## Directions
In the records below, find every line that contains "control" and list it.

## Record excerpts

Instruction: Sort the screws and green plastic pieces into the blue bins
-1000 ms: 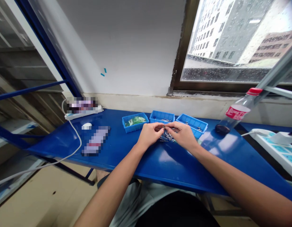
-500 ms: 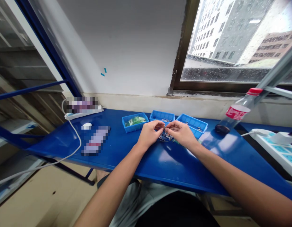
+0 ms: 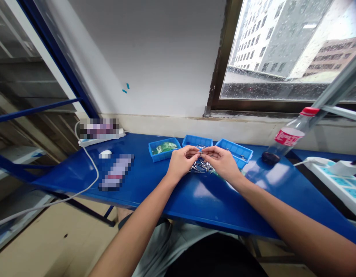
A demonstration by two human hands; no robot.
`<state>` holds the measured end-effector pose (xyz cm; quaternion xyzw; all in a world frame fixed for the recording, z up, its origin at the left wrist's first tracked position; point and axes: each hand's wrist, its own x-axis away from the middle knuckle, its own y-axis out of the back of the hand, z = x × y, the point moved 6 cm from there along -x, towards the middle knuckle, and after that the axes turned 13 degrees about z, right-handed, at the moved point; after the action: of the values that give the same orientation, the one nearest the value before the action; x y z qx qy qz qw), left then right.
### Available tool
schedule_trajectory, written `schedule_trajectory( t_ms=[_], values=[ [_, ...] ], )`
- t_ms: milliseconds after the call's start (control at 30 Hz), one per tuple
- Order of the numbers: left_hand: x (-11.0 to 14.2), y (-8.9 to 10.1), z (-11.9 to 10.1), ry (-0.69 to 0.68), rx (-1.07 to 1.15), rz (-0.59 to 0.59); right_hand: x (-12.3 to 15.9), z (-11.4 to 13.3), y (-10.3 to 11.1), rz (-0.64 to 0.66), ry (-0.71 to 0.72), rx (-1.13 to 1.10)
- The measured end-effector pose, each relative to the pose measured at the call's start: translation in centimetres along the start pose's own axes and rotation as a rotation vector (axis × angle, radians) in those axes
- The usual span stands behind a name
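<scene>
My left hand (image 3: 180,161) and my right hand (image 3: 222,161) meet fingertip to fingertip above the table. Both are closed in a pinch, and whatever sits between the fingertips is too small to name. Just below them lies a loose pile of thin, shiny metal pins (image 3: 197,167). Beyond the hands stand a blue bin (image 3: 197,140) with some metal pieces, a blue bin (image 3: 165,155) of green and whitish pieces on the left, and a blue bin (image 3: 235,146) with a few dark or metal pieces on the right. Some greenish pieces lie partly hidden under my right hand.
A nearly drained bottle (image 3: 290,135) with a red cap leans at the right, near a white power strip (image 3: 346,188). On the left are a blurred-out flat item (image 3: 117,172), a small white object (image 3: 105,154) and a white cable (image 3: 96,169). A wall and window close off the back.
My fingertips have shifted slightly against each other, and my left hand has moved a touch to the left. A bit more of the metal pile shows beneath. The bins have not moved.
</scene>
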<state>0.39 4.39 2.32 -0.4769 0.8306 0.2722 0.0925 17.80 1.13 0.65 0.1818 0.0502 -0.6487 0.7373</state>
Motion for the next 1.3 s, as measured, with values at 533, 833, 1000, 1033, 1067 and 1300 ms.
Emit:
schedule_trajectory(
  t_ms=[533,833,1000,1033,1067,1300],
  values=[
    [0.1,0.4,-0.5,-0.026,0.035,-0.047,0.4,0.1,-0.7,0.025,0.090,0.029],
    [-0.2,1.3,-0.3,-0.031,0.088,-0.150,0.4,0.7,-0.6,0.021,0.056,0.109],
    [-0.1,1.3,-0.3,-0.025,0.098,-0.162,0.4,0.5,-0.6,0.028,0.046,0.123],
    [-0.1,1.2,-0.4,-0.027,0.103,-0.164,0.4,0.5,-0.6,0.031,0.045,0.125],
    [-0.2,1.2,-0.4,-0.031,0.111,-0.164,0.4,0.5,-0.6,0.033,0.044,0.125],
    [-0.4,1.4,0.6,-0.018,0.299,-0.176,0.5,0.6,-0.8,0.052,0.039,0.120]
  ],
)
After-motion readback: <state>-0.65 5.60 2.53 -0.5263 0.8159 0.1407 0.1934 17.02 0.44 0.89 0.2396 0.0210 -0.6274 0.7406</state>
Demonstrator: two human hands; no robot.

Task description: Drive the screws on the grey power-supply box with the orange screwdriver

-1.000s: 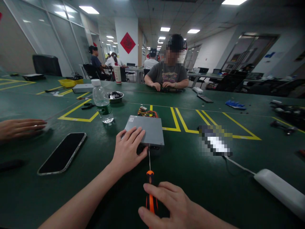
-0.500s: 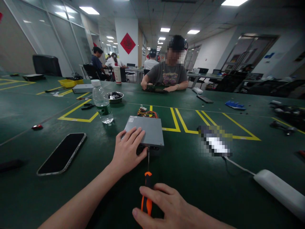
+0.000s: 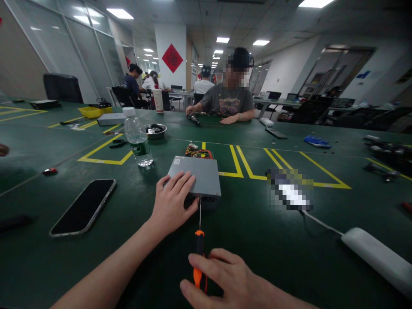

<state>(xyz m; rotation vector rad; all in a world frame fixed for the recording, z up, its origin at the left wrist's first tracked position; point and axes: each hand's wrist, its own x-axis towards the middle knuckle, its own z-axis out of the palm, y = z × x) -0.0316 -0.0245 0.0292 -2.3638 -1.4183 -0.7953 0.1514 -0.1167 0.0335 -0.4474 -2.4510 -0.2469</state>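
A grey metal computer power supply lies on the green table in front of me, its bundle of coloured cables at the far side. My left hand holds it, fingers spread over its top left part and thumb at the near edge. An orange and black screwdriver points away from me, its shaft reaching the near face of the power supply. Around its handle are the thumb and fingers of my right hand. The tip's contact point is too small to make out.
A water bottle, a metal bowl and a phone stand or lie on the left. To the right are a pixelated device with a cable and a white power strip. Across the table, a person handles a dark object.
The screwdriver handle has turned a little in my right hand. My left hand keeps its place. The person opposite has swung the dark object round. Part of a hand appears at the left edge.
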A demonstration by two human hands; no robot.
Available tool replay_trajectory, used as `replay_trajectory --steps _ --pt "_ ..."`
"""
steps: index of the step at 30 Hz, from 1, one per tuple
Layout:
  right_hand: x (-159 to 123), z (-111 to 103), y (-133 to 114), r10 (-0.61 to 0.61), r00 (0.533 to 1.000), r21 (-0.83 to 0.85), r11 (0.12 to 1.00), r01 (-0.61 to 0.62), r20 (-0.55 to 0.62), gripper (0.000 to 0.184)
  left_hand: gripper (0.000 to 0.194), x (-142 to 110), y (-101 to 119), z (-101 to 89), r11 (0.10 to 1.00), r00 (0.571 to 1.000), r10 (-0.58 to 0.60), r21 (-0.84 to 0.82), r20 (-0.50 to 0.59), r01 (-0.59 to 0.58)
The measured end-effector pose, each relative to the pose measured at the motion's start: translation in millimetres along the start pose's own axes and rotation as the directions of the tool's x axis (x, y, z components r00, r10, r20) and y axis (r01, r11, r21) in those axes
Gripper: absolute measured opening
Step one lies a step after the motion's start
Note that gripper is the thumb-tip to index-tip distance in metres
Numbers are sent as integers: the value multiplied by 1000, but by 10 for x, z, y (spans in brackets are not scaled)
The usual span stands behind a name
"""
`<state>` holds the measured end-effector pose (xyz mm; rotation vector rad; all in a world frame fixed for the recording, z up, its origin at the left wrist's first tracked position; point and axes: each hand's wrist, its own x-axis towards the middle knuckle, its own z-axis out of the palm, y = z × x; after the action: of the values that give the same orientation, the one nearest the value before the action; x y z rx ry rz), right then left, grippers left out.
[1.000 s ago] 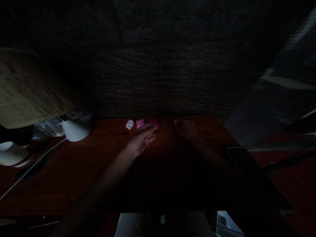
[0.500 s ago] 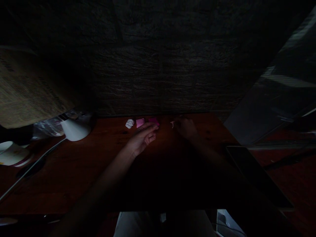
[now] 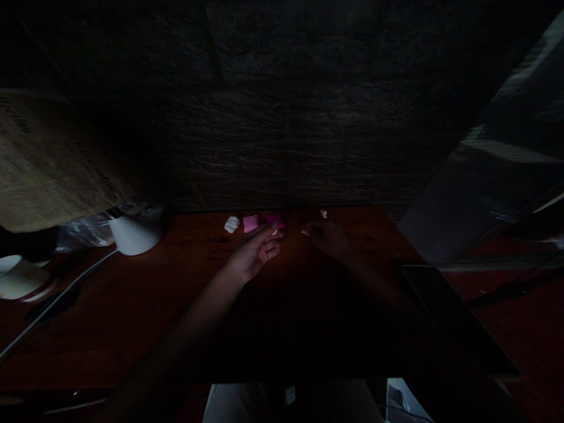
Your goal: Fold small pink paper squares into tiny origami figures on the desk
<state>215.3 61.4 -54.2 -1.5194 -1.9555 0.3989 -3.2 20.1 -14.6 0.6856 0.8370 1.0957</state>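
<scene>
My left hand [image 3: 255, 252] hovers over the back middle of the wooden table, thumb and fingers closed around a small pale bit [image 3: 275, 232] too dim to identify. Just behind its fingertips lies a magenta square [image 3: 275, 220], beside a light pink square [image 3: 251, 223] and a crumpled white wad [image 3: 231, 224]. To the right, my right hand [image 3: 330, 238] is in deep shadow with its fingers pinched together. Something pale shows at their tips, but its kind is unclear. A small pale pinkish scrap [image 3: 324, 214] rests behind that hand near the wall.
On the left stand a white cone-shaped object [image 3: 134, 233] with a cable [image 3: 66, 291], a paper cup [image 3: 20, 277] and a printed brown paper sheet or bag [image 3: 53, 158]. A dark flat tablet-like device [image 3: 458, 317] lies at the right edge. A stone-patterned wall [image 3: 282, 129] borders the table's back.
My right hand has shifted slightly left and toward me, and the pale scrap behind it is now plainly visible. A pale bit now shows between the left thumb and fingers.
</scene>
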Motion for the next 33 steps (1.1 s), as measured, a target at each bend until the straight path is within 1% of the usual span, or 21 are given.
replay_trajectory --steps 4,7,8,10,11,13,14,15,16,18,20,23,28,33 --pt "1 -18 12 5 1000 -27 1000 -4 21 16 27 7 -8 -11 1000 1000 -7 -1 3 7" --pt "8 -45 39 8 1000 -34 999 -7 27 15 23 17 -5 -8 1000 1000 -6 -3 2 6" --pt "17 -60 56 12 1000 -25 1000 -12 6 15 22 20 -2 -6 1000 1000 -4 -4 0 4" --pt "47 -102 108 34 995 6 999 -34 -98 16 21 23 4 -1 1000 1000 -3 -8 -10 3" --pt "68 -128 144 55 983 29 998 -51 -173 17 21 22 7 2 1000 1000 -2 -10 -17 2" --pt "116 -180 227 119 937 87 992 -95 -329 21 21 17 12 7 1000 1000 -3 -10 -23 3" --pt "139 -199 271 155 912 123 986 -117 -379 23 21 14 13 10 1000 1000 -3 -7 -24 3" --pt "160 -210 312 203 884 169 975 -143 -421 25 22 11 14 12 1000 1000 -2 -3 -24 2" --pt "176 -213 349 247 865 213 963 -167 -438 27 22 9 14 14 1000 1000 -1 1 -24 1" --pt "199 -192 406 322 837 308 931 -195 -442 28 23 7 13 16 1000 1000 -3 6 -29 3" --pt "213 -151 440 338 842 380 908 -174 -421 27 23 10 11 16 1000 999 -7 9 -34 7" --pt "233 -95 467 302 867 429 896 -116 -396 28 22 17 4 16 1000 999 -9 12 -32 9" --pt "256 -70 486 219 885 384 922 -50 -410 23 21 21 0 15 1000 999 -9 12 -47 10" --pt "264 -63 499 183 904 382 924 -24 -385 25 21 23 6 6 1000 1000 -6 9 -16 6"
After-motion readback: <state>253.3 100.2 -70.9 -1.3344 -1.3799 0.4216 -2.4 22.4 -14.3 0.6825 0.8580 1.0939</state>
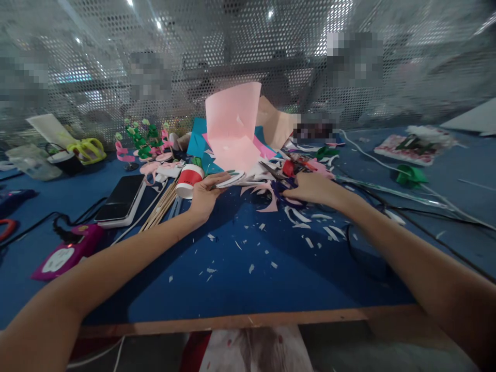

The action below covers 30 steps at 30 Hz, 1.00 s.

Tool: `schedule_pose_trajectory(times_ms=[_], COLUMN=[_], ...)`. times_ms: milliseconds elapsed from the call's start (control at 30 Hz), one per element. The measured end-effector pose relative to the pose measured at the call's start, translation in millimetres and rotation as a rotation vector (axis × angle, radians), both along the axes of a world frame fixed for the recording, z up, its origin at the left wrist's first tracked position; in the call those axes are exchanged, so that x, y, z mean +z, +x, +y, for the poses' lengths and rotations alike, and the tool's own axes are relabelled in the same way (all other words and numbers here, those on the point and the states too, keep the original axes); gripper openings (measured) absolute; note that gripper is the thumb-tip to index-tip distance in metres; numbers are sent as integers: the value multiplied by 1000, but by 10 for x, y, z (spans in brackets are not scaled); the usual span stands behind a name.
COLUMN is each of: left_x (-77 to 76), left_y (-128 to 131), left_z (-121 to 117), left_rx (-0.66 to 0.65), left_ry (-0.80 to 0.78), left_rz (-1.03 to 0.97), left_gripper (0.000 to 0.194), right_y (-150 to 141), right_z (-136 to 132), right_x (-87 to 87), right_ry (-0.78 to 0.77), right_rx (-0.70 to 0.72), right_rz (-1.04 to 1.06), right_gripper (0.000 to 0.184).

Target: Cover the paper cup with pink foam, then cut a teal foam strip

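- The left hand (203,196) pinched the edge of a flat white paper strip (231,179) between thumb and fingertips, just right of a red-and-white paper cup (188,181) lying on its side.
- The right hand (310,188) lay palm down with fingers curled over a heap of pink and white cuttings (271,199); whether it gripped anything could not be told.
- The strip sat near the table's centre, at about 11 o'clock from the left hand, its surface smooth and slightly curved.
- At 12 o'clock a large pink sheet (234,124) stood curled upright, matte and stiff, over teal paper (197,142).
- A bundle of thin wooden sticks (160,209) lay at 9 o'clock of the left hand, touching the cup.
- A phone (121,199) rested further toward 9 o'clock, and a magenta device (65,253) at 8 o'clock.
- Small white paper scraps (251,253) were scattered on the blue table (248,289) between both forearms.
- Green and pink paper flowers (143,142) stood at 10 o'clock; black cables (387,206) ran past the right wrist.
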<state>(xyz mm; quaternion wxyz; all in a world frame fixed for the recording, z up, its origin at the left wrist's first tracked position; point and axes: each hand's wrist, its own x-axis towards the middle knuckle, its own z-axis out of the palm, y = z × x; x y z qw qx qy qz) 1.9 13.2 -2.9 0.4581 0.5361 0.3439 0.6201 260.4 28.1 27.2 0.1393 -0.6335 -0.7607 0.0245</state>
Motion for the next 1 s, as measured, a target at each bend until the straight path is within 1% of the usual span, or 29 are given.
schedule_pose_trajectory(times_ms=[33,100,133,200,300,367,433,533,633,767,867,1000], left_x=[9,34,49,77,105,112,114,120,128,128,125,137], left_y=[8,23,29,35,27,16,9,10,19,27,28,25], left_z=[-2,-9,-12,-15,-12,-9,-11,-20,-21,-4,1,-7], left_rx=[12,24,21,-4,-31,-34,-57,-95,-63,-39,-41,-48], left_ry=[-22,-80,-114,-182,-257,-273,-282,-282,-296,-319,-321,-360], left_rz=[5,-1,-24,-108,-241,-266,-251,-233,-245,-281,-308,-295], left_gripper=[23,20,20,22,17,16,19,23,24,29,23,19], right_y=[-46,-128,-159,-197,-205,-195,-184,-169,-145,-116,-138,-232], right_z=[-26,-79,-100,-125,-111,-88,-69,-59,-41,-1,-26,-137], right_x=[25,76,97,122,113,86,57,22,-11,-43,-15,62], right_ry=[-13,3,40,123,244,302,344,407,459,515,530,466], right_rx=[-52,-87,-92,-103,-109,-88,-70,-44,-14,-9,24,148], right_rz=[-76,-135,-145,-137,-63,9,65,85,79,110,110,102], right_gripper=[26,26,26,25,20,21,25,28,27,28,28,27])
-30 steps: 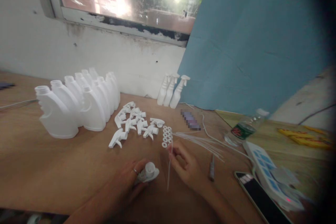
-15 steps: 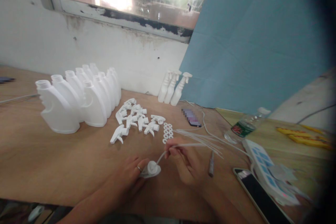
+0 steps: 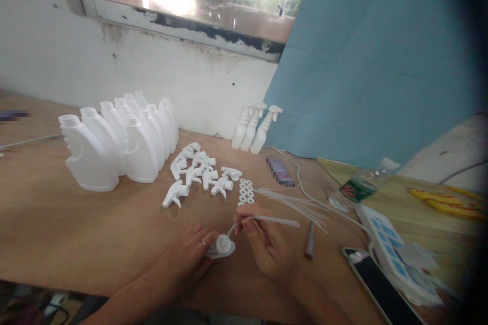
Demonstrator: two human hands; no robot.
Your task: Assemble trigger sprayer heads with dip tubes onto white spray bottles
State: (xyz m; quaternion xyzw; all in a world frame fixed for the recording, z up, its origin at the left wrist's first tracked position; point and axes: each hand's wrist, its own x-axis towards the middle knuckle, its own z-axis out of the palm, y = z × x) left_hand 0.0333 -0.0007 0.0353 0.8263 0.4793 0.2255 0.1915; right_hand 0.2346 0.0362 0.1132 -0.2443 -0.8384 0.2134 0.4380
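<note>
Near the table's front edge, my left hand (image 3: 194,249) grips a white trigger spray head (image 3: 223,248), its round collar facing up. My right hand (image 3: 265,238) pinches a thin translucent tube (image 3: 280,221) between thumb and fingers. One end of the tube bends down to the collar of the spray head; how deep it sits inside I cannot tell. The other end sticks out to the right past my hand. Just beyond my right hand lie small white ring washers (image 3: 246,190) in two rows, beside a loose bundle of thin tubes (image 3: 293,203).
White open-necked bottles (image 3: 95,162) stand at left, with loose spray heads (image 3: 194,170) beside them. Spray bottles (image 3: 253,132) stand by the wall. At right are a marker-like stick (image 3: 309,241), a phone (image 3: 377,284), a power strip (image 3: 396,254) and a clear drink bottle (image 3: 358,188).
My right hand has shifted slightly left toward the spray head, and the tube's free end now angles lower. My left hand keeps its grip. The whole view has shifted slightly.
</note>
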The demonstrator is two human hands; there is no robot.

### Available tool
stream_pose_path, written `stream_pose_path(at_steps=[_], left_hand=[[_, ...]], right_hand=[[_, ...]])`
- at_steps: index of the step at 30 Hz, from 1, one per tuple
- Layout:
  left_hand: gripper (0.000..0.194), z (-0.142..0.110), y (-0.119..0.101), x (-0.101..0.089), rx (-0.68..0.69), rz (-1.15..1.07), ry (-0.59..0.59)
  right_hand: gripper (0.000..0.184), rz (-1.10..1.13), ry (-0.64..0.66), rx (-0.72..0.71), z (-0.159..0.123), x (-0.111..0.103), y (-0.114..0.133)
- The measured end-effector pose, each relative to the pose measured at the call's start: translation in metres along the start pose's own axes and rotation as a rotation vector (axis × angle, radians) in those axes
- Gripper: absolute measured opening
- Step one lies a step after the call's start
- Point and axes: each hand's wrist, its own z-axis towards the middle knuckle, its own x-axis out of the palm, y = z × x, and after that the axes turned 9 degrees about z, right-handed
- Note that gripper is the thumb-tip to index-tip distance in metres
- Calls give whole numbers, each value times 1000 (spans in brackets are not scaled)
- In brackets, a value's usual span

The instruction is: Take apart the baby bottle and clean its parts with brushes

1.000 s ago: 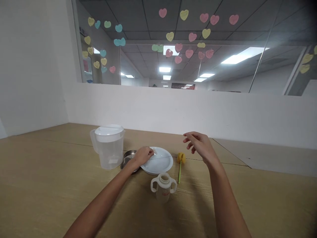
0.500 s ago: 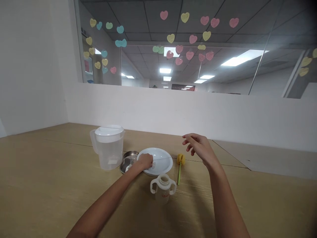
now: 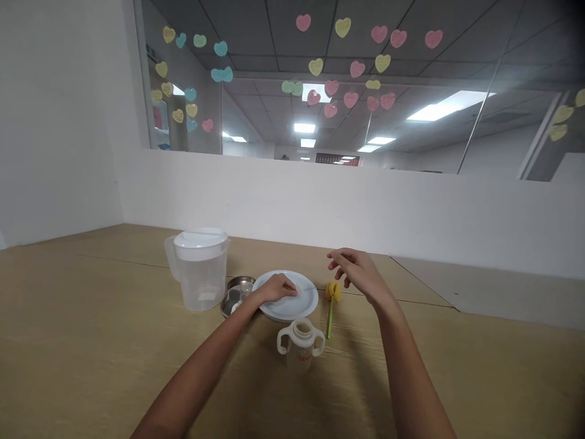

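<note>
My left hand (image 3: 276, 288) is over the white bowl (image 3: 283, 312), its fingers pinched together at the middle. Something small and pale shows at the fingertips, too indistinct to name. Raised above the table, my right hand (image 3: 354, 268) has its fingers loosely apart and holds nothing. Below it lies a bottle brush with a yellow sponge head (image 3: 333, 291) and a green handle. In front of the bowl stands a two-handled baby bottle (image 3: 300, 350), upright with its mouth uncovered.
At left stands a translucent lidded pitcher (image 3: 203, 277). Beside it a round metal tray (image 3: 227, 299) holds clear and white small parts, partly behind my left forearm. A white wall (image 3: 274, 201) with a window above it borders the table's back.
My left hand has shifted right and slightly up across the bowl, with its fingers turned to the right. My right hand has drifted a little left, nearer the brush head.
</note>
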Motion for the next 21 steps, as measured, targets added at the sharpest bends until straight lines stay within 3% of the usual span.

## Written solution
- t_ms: milliseconds after the call's start (control at 30 Hz), one per tuple
Tool: `schedule_pose_trajectory(times_ms=[_], COLUMN=[_], ...)`. times_ms: milliseconds elapsed from the call's start (control at 30 Hz), one per element. The measured end-effector pose relative to the pose measured at the call's start, translation in millimetres and rotation as a rotation vector (axis × angle, radians), both along the axes of a world frame fixed for the recording, z up, its origin at the left wrist's first tracked position; in the call those axes are exchanged, so that x, y, z mean +z, +x, +y, for the poses' lengths and rotations alike, and the tool's own axes are relabelled in the same way (all other words and numbers here, those on the point and the states too, keep the original axes); gripper openings (measured) absolute; note that gripper is the thumb-tip to index-tip distance in metres; numbers are sent as integers: the value multiplied by 1000, but by 10 for x, y, z (spans in brackets are not scaled); the usual span stands behind a name.

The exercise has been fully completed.